Left files in Queue directory

The first thing that comes to mind when I hear word "service" is that typically in service mode the environment settings and user account privileges differ from the interactive application mode. Sometimes this leads to nasty issues with jobs trying to access some networked resources and getting hung when such resources aren't accessible to them, waiting forever for some action. A simple boolean logic "IF files exist DO step 1 ELSE DO step 2" can lead to a wrong step in case service account simply cannot access the place when it needs to check files. So, it does the wrong step and hangs there. Of course, this is just a theory. Your situation might be different, but if you can confirm that never happens in the interactive mode, you would know where to look for the root cause of the problem.

I totally understand what you are saying.
However, I am running all my scripts under the same account and the jobs run fine. I think this has to do something with scripts getting called concurrently and something getting mixed up.

What can I do to debug something like this?

Thanks.

Can you run it as a non-service for a little while, just to establish the fact whether the service mode is having a hand in it?

OK it's definitely not the gui vs service mode issue. I just had a bunch of jobs back up in the queue.
I took a look out on the box where the script is getting run, but I do not see anything there as far as a process hung.

How can I troubleshoot further?

Thanks

I took a look at the agent log. The job that is stuck is called: 01_check_st_ctrl_trigger

8-Jul-2009 09:17:00 AM 2 null 470 01_check_st_ctrl_trigger Remote job started.
8-Jul-2009 09:17:00 AM 2 null 470 01_check_st_ctrl_trigger Job started.
8-Jul-2009 09:17:00 AM 3 null 470 01_check_st_ctrl_trigger Job completed with exit code 1. This exit code does not satisfy job exit code condition. Job failed.
8-Jul-2009 09:17:00 AM 3 null 470 01_check_st_ctrl_trigger Job completed with exit code 1. This exit code does not satisfy job exit code condition. Job failed.
8-Jul-2009 09:22:00 AM 2 null 470 01_check_st_ctrl_trigger Remote job started.
8-Jul-2009 09:22:00 AM 2 null 470 01_check_st_ctrl_trigger Job started.
8-Jul-2009 09:22:00 AM 3 null 470 01_check_st_ctrl_trigger Job completed with exit code 1. This exit code does not satisfy job exit code condition. Job failed.

Notice how when the first occurence happened there were to messages with "Job completed with exit code 1."

However when the job got stuck, there is only one occurence.

Thanks.

Some further information, I tried to kill the job through the queue manager.
When I clicked on delete and say yes, it does not kill the process.

I know I am asking a lot of questions, but I am trying to figure this out.
How do I go about clearing the queue once it's stuck. I deleted all the .q files out of the directory, but it is still not cleared.

Do I have to restart the sheduler every time this happens.

The other thing I am going to try is to have time-outs on my file_checker jobs.

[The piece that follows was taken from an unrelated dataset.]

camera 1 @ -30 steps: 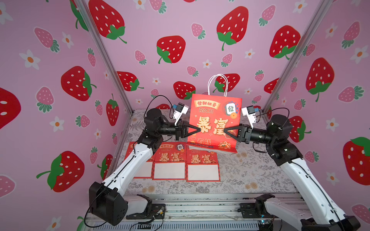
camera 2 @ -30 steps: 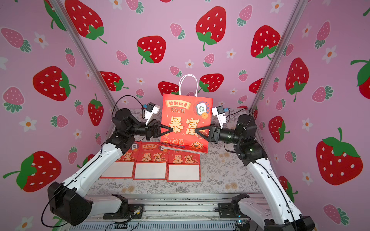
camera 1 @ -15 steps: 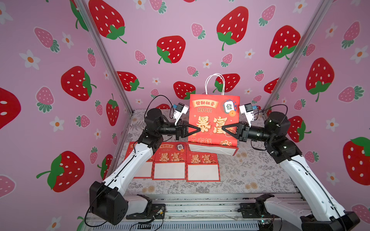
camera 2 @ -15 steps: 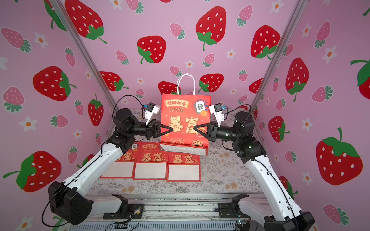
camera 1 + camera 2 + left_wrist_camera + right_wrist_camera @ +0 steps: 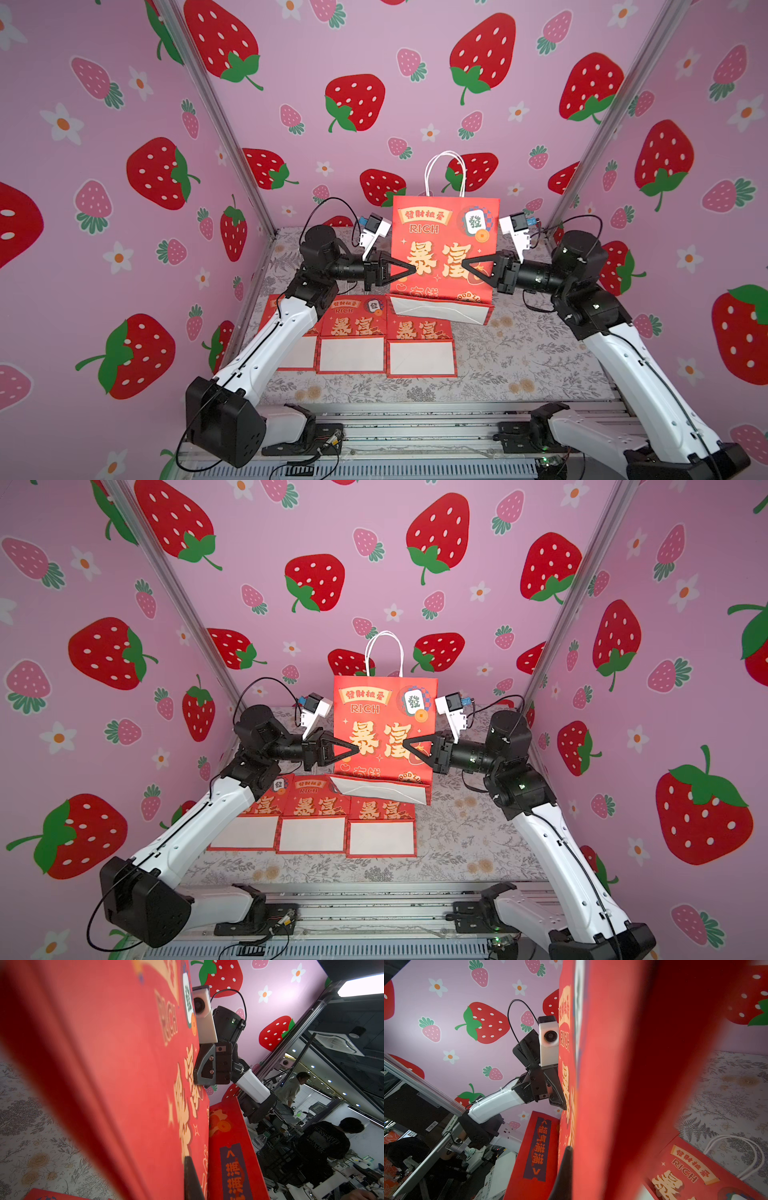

I'm thinking one minute is more than enough for the check script to run.

Thanks for any input.

Do all these jobs run remotely? When they get stuck, how many jobs are running/being sent to the same agent (at that point in time)?

Please enable tracing on the agent. We should compare timing of events recorded in the debug.log file on the agent with log records on the scheduler side.

Also, in case they are all remote, please provide a bit of description of what these jobs do, how they are currently setup, and how they authenticate to the agent.

Yes all the jobs run remotely.
I have enabled tracing on the agent.

It will be some time before this happens again so I will keep you posted when the issue happens again.

Thanks. I sense that this issue might be related to job concurrency and agent authentication.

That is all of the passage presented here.